WHAT YOU NEED TO DO
Lines in the listing below that contain the string "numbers" are to be found and copied.

INFORMATION SUPPLIED
***
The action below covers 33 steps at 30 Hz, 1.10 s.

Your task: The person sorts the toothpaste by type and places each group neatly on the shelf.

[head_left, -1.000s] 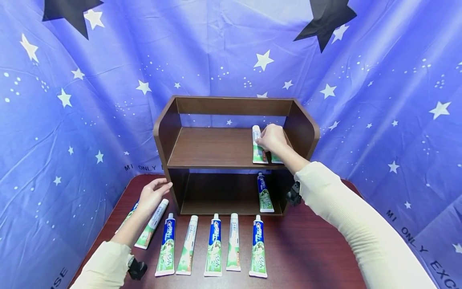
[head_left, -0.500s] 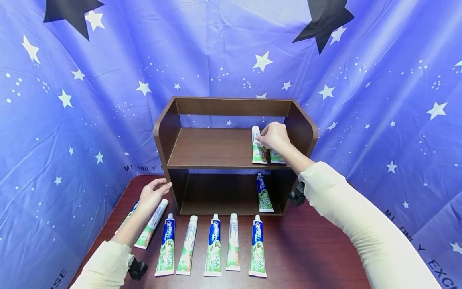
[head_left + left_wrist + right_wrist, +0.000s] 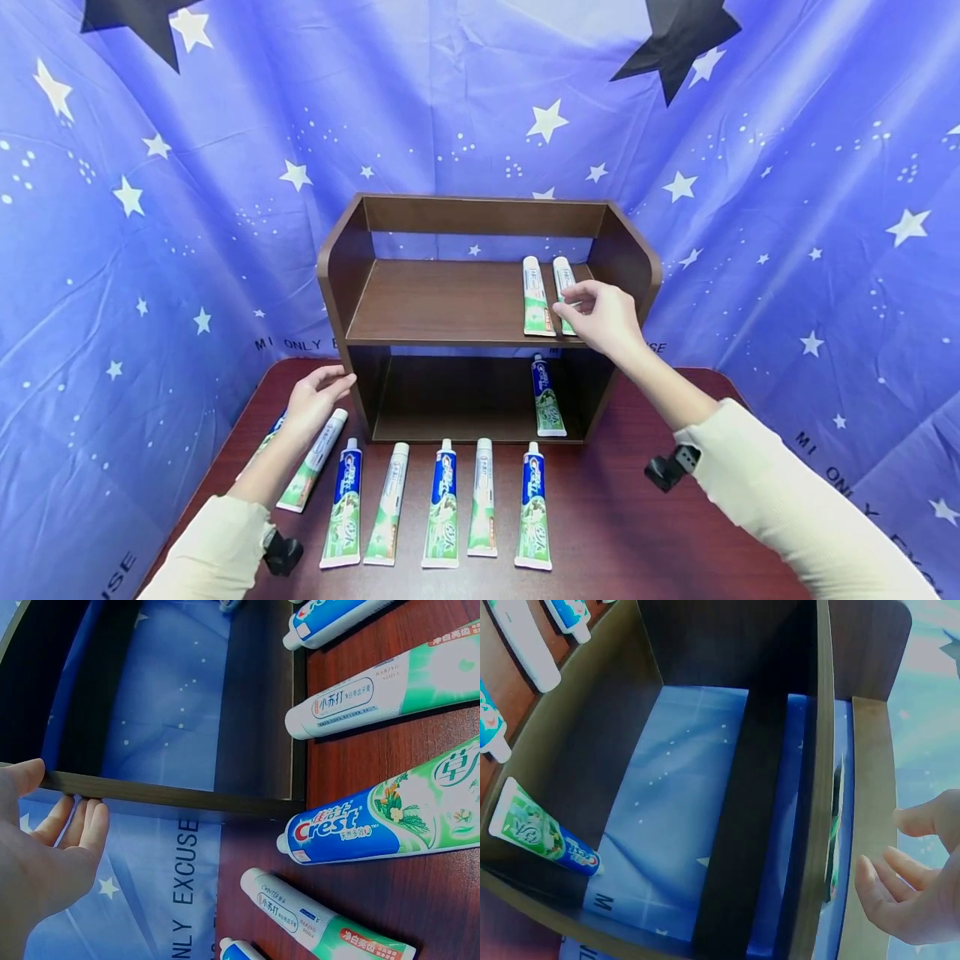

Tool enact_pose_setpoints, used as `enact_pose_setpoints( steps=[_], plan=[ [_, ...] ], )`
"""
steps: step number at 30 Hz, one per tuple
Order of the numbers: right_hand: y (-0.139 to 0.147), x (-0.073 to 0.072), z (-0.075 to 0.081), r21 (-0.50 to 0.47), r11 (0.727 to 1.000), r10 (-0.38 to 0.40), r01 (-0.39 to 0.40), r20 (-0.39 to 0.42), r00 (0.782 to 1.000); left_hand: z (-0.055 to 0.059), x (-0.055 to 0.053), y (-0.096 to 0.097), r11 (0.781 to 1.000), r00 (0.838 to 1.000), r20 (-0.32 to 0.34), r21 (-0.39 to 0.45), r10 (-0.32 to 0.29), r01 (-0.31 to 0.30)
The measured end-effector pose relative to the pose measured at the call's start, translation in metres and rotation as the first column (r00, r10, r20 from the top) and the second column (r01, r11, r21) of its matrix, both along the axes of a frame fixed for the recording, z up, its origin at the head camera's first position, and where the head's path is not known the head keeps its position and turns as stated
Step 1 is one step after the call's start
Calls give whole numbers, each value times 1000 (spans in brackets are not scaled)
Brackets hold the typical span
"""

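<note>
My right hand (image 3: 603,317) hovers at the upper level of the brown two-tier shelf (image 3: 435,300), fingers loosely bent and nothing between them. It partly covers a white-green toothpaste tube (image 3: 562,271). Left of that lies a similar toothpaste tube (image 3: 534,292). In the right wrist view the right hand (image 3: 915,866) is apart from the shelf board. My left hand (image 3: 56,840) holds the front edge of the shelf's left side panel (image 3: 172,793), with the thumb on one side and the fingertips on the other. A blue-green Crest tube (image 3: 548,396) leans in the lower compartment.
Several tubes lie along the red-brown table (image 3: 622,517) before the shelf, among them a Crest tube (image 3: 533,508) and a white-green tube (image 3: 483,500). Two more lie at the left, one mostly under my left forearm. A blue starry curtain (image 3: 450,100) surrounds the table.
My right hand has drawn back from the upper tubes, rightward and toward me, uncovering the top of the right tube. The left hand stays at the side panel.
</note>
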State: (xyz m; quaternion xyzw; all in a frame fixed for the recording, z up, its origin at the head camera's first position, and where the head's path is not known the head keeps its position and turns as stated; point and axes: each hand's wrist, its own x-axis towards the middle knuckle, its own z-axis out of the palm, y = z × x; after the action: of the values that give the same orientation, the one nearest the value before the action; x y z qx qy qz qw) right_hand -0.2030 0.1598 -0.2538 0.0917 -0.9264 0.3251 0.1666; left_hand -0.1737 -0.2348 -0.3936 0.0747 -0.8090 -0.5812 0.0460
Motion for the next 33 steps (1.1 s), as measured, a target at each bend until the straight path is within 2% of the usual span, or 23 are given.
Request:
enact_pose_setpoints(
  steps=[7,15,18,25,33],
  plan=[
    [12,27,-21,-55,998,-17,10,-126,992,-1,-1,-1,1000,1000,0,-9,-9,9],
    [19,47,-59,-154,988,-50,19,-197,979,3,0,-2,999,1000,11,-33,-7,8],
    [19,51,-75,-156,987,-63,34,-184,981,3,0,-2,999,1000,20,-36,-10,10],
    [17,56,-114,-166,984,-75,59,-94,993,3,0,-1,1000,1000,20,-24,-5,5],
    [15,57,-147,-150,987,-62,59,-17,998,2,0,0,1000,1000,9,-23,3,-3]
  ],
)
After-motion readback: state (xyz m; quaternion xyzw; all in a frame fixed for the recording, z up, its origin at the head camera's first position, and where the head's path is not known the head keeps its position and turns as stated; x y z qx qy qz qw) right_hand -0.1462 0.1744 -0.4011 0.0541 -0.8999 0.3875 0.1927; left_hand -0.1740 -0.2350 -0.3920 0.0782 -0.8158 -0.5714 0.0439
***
SOLVED PROBLEM
Order of the numbers: right_hand: y (-0.139 to 0.147), x (-0.073 to 0.072), z (-0.075 to 0.081), r21 (-0.50 to 0.47), r11 (0.727 to 1.000), r10 (-0.38 to 0.40), r01 (-0.39 to 0.40), r20 (-0.39 to 0.42), r00 (0.782 to 1.000); left_hand: z (-0.055 to 0.059), x (-0.055 to 0.053), y (-0.096 to 0.097), r11 (0.781 to 1.000), r00 (0.838 to 1.000), r20 (-0.32 to 0.34), r21 (-0.39 to 0.45), r10 (-0.32 to 0.29), r01 (-0.31 to 0.30)
Calls give whole numbers, each value times 1000 (spans in brackets are not scaled)

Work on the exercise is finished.